_What is being asked_: Below are the entries; count the lines in them that contain the word "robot" and give only the number.
╭──
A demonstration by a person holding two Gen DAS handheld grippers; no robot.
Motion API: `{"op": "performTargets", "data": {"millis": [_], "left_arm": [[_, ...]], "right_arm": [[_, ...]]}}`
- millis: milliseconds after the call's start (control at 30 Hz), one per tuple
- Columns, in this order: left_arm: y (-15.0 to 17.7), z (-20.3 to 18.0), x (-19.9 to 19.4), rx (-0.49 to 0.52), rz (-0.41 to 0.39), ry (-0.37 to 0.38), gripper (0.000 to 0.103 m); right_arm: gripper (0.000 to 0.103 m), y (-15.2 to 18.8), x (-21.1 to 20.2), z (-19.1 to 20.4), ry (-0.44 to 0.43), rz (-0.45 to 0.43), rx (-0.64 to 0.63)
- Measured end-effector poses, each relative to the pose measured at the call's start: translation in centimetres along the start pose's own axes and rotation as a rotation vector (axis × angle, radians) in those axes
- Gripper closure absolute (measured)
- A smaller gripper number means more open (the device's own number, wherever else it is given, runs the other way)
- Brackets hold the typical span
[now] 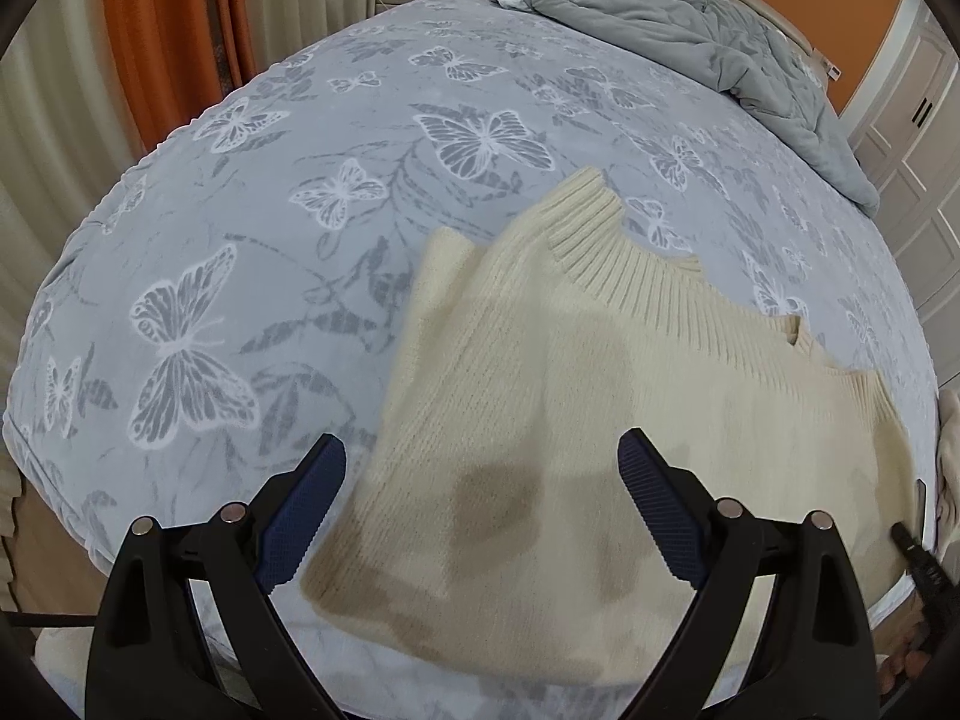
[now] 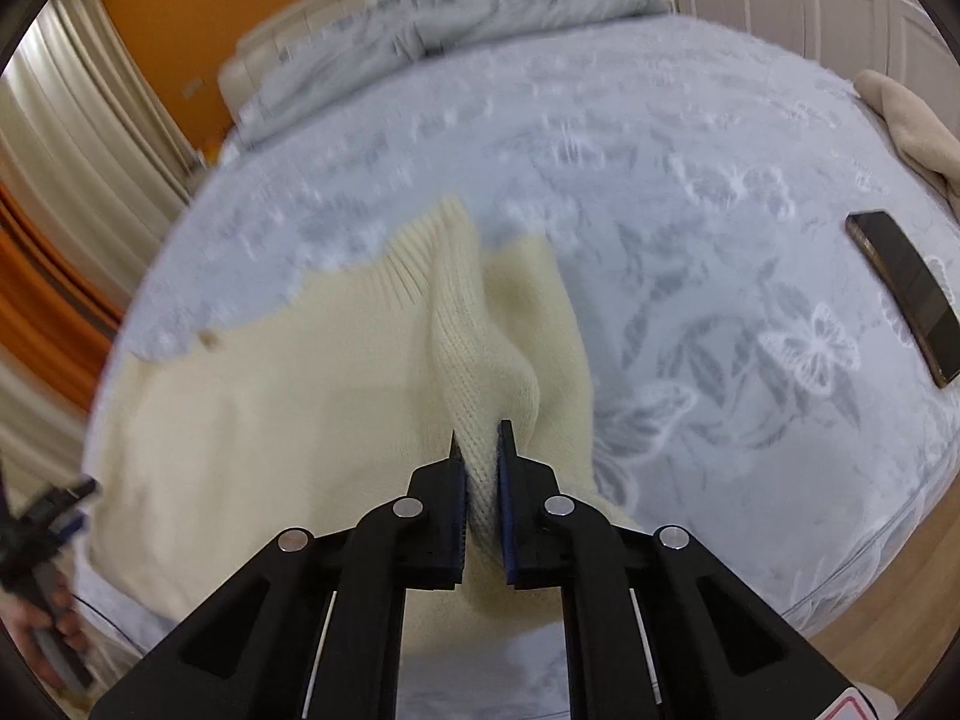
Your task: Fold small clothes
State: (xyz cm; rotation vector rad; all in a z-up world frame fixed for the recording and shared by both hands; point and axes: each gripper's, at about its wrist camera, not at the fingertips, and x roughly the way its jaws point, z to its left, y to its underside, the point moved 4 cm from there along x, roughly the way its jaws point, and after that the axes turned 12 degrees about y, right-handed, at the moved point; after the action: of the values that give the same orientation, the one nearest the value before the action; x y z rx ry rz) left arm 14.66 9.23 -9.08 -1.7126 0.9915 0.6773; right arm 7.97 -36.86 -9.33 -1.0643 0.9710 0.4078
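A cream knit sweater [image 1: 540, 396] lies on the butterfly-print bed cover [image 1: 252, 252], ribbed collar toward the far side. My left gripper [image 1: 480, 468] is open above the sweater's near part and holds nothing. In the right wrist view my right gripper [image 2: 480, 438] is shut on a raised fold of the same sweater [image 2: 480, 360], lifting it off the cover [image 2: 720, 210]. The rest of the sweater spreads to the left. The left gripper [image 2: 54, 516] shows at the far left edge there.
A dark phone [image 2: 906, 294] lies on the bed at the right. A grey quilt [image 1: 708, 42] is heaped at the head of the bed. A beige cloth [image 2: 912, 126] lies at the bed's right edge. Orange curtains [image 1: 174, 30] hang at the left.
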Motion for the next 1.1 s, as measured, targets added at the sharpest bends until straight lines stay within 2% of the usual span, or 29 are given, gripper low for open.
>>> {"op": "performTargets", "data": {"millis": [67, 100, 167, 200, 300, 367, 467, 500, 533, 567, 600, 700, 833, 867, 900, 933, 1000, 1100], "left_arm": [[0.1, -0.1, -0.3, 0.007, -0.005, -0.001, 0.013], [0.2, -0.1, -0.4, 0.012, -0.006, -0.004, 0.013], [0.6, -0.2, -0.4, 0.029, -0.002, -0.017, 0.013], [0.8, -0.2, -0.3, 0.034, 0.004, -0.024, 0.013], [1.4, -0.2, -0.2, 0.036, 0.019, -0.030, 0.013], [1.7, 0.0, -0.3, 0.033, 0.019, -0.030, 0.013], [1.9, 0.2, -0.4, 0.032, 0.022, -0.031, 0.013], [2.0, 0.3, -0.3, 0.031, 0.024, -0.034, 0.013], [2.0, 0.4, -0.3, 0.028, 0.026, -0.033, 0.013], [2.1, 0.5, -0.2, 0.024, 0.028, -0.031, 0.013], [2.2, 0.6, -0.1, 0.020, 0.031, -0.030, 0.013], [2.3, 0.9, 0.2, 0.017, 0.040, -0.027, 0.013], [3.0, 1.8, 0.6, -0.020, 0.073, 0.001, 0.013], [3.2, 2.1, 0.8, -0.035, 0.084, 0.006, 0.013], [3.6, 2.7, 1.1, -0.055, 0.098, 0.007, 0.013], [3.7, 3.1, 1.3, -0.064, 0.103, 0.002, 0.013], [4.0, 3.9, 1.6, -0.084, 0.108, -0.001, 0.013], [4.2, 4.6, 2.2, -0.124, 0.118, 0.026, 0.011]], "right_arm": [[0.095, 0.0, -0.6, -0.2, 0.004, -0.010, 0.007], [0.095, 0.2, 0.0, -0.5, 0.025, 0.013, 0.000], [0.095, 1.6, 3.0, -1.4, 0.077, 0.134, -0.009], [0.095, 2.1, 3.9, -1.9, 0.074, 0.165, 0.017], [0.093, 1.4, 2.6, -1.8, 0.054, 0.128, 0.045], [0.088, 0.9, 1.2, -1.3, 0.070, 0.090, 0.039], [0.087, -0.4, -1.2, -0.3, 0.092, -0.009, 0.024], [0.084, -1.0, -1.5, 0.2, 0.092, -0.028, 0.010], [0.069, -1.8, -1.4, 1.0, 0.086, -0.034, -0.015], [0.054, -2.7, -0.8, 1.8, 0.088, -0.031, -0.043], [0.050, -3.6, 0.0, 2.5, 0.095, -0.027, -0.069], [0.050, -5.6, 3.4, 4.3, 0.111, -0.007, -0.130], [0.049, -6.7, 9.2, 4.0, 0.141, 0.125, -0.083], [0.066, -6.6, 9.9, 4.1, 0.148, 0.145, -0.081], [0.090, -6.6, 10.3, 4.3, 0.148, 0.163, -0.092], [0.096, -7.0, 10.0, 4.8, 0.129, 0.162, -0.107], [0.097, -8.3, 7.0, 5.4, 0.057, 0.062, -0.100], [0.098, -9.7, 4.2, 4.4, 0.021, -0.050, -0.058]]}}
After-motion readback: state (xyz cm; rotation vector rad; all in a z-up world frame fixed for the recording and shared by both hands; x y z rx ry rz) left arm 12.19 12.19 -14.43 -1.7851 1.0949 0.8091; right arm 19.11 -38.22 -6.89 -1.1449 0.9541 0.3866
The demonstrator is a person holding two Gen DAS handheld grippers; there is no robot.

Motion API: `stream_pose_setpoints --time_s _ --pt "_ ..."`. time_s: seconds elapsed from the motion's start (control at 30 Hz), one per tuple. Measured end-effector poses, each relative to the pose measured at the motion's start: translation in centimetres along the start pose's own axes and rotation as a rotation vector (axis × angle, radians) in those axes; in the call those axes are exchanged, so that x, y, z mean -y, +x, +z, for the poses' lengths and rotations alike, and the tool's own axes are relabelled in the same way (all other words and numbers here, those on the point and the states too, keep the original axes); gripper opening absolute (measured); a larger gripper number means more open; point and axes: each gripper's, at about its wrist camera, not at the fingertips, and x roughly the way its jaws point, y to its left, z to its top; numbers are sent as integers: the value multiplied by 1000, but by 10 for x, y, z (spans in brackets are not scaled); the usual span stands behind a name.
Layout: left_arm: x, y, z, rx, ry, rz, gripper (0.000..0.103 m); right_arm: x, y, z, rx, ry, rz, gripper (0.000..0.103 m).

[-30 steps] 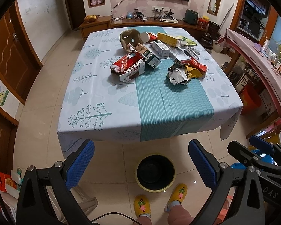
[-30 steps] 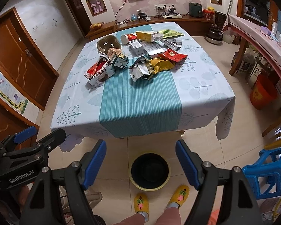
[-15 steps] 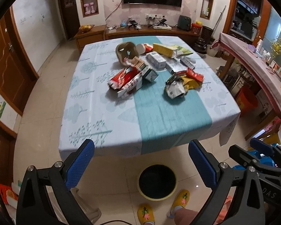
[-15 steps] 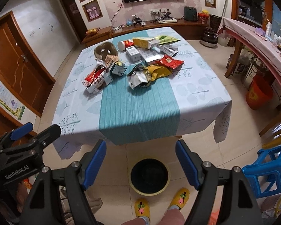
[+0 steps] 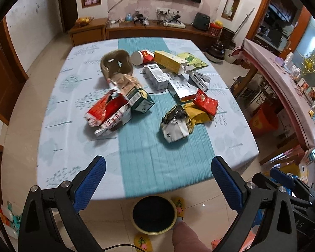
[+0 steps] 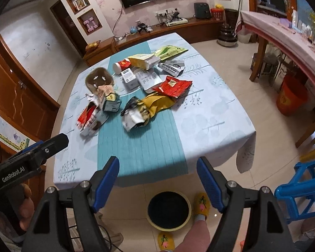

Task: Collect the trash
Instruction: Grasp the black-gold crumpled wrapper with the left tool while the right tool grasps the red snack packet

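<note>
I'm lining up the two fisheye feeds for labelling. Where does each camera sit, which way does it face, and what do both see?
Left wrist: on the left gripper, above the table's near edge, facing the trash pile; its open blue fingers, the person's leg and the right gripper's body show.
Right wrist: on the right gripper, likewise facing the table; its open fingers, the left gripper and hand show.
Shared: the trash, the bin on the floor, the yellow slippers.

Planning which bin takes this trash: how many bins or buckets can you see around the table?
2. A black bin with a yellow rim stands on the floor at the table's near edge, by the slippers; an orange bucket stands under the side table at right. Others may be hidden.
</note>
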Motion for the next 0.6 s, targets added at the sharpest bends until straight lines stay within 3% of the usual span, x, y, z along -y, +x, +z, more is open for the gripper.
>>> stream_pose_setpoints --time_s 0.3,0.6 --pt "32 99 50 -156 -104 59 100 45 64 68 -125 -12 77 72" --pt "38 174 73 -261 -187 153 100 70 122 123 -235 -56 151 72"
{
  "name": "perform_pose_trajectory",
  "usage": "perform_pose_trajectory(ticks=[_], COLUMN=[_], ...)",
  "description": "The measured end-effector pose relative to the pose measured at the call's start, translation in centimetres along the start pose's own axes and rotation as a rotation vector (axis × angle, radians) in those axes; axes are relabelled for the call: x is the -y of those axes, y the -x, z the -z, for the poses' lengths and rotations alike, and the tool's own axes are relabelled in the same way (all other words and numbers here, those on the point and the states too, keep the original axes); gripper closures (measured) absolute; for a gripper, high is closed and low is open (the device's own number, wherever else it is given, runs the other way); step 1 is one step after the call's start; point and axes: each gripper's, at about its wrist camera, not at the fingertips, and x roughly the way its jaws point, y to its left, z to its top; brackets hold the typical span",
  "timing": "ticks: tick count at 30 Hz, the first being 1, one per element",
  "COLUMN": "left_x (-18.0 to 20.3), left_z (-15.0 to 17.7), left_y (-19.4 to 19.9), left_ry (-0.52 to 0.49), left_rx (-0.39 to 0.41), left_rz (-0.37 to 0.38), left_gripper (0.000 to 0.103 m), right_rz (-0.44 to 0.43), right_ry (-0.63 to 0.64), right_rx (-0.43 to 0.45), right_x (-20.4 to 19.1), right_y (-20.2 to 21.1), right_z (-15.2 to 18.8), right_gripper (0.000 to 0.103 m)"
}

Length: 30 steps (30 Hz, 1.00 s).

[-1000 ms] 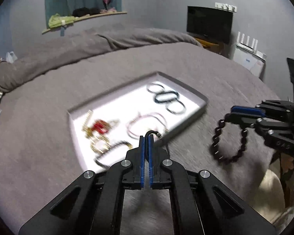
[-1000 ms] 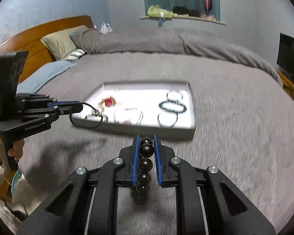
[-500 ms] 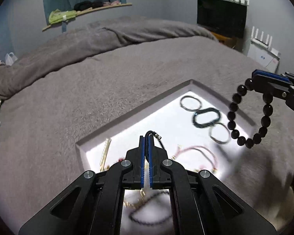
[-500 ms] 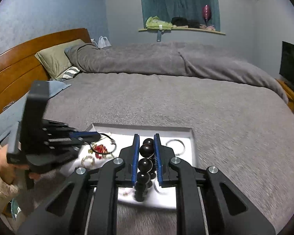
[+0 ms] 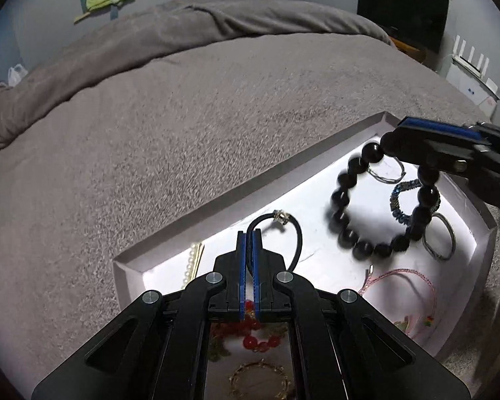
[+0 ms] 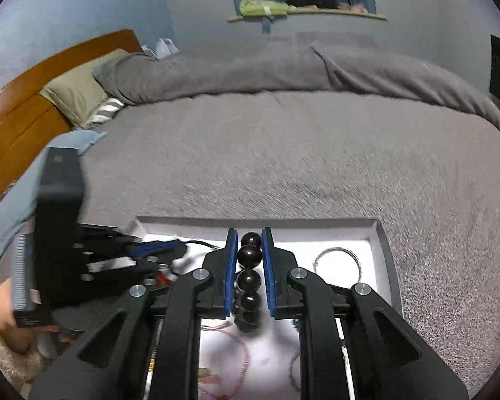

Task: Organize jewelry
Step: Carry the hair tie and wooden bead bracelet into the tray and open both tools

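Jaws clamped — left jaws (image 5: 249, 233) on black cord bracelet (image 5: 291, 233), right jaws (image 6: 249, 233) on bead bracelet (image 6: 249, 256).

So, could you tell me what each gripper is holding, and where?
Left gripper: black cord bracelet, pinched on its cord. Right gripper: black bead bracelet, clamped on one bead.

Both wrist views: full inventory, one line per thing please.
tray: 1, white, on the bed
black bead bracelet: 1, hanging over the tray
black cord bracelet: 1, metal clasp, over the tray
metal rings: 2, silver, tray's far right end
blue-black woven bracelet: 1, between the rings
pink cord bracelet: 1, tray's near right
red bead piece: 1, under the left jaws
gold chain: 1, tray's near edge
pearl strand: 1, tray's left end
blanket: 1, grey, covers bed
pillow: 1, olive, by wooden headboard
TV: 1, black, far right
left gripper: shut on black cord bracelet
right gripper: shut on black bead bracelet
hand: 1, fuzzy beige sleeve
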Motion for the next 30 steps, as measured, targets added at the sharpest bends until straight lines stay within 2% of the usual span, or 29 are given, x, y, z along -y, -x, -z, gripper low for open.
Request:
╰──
_Solution below_: 2